**Task description**. Show all lines from the listing below that contain "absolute".

**Information**.
Start of Block

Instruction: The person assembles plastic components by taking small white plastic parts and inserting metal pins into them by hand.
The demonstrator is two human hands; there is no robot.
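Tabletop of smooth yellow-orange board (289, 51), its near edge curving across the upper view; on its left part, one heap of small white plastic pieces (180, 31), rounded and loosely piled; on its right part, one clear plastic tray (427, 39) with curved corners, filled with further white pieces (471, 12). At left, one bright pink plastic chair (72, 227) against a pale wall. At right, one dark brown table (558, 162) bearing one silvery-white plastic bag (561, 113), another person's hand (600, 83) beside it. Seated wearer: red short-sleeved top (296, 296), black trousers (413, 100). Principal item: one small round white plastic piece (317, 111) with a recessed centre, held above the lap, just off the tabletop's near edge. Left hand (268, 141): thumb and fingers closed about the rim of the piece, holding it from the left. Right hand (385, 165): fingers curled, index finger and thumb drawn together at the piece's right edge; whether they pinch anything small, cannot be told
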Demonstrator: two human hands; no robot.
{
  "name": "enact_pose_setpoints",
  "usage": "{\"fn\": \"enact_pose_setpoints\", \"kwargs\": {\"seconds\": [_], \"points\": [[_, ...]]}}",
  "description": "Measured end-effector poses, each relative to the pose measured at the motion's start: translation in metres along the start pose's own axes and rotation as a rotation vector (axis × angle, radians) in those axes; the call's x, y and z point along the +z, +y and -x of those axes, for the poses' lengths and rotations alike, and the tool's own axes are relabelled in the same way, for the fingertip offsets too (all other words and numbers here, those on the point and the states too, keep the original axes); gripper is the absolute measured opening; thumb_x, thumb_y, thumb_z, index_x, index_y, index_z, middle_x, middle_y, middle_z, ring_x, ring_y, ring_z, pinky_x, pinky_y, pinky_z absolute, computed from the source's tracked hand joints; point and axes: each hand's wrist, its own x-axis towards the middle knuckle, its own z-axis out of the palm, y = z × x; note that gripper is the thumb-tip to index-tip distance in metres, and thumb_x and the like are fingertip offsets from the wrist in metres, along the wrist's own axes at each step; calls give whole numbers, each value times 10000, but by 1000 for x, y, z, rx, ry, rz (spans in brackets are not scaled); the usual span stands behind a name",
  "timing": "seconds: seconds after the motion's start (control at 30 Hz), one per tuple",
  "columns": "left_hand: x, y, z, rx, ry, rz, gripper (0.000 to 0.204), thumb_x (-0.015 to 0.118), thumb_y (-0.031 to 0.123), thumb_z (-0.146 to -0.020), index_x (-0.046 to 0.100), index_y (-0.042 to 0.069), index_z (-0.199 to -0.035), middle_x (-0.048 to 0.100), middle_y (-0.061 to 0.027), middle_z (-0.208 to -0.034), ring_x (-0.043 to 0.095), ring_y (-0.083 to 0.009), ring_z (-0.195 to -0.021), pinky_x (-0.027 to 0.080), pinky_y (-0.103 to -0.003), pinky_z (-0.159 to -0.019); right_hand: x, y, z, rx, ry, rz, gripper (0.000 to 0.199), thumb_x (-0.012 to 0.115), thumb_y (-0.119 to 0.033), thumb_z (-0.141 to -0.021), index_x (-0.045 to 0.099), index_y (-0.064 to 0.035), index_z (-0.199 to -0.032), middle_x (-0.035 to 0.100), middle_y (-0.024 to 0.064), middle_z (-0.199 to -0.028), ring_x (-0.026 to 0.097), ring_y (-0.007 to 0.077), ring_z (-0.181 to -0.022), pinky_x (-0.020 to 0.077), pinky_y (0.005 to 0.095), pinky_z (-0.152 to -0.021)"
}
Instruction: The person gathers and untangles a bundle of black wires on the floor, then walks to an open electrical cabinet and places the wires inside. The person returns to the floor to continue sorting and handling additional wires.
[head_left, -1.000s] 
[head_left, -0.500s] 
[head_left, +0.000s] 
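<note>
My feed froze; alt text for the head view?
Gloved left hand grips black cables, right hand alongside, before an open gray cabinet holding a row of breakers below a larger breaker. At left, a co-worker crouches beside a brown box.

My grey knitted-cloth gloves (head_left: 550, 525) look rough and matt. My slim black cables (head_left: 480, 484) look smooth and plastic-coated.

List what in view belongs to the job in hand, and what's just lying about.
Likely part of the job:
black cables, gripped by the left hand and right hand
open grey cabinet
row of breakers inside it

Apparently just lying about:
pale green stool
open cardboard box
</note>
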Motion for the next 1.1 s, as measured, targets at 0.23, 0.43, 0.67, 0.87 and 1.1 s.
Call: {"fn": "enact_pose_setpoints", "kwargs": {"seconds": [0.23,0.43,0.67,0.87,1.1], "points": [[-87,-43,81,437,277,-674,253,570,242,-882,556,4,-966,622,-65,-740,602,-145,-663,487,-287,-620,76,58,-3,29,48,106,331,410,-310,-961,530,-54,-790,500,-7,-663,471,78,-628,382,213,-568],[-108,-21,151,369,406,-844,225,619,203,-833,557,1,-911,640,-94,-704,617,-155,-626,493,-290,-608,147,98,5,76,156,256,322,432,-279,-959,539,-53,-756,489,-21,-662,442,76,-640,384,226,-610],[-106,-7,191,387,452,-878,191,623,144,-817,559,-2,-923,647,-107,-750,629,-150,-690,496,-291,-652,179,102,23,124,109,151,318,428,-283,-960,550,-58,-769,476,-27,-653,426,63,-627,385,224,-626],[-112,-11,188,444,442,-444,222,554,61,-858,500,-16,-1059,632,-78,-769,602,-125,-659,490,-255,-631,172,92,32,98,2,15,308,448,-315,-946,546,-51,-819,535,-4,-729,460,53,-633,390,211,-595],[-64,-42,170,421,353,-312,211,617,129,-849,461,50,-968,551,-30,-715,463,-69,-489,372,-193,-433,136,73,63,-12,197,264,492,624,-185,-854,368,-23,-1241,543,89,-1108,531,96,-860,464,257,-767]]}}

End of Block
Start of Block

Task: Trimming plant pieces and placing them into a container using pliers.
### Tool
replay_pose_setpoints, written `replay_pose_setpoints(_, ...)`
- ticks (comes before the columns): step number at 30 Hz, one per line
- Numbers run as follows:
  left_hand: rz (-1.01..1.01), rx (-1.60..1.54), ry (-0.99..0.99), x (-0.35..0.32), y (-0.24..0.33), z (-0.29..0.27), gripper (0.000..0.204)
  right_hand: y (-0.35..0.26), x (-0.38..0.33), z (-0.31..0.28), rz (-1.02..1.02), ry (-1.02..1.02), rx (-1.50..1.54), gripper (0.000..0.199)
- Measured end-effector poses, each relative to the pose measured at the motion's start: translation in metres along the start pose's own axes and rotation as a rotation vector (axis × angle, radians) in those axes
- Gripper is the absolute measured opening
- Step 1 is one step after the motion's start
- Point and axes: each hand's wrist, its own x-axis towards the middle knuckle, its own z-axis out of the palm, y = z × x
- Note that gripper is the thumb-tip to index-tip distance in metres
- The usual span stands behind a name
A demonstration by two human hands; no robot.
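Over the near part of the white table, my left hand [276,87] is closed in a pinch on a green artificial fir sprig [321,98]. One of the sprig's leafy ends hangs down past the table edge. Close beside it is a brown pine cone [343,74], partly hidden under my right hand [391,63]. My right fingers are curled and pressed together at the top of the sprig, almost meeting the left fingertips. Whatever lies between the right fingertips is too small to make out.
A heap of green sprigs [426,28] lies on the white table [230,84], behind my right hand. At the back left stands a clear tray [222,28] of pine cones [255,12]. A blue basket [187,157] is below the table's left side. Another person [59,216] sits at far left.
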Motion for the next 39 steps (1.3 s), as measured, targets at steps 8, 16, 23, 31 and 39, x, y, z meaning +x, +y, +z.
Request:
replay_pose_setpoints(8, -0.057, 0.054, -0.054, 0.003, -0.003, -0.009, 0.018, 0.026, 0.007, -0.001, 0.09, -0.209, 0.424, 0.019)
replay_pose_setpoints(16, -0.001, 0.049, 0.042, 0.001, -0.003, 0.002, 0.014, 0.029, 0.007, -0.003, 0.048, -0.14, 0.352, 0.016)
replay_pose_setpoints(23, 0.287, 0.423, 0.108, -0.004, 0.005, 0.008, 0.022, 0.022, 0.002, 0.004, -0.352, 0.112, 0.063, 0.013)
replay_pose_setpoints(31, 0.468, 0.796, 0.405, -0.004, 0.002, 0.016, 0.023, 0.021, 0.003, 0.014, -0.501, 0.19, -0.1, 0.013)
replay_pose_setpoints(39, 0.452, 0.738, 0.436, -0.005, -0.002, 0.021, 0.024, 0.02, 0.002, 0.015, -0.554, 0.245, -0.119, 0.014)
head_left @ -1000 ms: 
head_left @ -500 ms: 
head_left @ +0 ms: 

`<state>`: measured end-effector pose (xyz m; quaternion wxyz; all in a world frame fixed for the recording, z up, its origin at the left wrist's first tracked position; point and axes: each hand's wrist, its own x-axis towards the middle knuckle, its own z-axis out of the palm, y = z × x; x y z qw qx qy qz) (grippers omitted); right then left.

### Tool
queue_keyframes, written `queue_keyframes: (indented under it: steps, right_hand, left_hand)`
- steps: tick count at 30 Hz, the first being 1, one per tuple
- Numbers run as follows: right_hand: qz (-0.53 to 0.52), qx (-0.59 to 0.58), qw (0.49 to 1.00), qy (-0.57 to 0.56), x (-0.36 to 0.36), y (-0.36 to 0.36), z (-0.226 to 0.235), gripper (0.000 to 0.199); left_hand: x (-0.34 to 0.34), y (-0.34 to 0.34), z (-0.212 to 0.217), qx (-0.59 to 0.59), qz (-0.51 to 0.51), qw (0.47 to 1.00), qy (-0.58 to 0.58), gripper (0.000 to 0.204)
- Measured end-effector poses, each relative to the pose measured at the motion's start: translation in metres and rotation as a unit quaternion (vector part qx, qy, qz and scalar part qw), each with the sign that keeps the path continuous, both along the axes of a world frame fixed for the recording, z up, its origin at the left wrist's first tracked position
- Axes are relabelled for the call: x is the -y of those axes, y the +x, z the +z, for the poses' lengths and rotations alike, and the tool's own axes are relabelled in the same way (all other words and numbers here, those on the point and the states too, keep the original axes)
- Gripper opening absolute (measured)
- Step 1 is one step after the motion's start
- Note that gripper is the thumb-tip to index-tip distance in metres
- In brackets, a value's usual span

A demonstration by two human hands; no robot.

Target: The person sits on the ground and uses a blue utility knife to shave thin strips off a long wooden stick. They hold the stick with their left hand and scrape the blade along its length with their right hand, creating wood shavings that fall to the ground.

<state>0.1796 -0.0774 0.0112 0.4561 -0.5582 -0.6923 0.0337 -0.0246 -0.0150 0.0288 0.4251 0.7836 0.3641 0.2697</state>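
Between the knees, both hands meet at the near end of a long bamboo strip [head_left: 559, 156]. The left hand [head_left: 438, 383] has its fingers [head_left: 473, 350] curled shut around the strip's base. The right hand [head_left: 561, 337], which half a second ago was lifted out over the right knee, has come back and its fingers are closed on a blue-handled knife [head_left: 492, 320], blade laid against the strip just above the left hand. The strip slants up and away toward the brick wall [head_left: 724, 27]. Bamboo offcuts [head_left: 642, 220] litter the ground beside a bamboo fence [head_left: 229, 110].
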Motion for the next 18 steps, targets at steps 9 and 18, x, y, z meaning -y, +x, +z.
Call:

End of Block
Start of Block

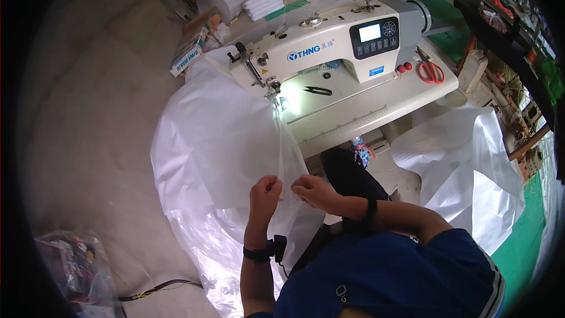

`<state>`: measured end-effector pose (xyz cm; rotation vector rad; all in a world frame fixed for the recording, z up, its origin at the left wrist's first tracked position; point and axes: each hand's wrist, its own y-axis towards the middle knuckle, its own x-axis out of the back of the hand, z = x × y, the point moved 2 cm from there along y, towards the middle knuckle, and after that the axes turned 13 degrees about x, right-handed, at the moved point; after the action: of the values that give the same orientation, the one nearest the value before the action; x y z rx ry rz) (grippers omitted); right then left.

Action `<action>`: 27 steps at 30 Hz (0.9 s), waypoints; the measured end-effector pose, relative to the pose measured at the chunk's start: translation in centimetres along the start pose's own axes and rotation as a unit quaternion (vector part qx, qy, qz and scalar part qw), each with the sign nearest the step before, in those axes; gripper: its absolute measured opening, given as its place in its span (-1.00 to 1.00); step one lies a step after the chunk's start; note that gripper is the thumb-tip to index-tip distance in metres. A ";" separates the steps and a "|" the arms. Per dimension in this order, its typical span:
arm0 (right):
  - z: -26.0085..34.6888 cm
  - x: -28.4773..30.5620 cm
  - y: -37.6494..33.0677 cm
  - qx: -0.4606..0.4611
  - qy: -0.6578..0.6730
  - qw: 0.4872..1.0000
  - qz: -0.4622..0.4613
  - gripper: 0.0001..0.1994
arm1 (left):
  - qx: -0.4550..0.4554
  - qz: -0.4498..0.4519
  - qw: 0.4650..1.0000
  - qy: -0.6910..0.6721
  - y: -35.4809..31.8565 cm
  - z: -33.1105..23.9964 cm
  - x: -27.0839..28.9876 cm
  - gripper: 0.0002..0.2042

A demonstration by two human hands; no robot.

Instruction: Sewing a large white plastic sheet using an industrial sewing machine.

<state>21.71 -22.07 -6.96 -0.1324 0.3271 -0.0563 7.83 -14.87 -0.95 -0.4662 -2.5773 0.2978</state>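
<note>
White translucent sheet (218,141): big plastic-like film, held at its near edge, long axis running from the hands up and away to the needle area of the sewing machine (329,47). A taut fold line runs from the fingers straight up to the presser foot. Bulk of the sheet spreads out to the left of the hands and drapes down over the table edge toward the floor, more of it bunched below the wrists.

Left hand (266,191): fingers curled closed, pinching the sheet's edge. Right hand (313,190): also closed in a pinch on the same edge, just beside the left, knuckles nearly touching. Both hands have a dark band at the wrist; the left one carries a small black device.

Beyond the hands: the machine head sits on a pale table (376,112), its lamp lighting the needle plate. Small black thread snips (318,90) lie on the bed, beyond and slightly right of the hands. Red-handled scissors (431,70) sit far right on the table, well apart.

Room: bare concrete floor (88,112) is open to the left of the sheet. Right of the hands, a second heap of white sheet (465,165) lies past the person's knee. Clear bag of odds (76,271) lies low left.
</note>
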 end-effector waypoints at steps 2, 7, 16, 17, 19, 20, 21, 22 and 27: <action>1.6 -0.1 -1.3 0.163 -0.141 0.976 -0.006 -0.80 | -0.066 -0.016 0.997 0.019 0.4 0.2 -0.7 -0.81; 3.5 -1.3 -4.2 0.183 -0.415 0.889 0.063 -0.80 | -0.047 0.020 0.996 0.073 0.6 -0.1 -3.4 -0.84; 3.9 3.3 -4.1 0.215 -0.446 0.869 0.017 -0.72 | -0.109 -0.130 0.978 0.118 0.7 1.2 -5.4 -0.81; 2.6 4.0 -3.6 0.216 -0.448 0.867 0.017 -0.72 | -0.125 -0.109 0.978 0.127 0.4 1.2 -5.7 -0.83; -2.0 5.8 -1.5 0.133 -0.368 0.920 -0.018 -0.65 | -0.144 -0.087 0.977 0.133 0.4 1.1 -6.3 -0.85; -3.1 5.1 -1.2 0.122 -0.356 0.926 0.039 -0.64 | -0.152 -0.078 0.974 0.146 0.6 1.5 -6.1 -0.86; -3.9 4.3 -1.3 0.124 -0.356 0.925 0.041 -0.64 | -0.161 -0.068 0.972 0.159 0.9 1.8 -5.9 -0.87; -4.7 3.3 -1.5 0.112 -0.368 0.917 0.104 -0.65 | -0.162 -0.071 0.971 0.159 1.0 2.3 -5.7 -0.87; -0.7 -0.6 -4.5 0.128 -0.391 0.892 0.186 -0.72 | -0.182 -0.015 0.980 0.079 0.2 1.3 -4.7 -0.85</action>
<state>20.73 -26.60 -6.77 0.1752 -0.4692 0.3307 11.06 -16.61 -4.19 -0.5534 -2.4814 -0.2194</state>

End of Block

**Worked solution**.
  "description": "Measured end-effector poses, each relative to the pose measured at the motion's start: translation in metres along the start pose's own axes and rotation as a rotation vector (axis × angle, radians) in those axes; the call's x, y and z point along the +z, +y and -x of those axes, for the poses' lengths and rotations alike, and the tool's own axes are relabelled in the same way, for the fingertip offsets too (all other words and numbers here, those on the point and the states too, keep the original axes); gripper is the absolute measured opening; thumb_x, thumb_y, thumb_z, index_x, index_y, index_z, middle_x, middle_y, middle_z, ring_x, ring_y, ring_z, pinky_x, pinky_y, pinky_z absolute, computed from the source's tracked hand joints; point and axes: each hand's wrist, its own x-axis towards the middle knuckle, its own z-axis out of the palm, y = z × x; note that gripper is the thumb-tip to index-tip distance in metres, and thumb_x and the like are fingertip offsets from the wrist in metres, along the wrist's own axes at each step; calls give whole numbers, each value times 10000, but by 1000 for x, y, z, rx, ry, rz (spans in brackets are not scaled); the usual span stands behind a name",
- Gripper is the absolute measured opening
- Gripper opening absolute (measured)
Action `<action>`: 27 steps at 30 Hz (0.9 s), waypoints; the measured end-effector pose, relative to the pose measured at the chunk's start: translation in centimetres along the start pose's own axes and rotation as a unit quaternion (vector part qx, qy, qz and scalar part qw), each with the sign nearest the step before, in those axes; gripper: its absolute measured opening, given as its place in its span (-1.00 to 1.00); step one lies a step after the chunk's start; note that gripper is the thumb-tip to index-tip distance in metres. A ";" separates the steps and a "|" the arms. Per dimension in this order, its typical span:

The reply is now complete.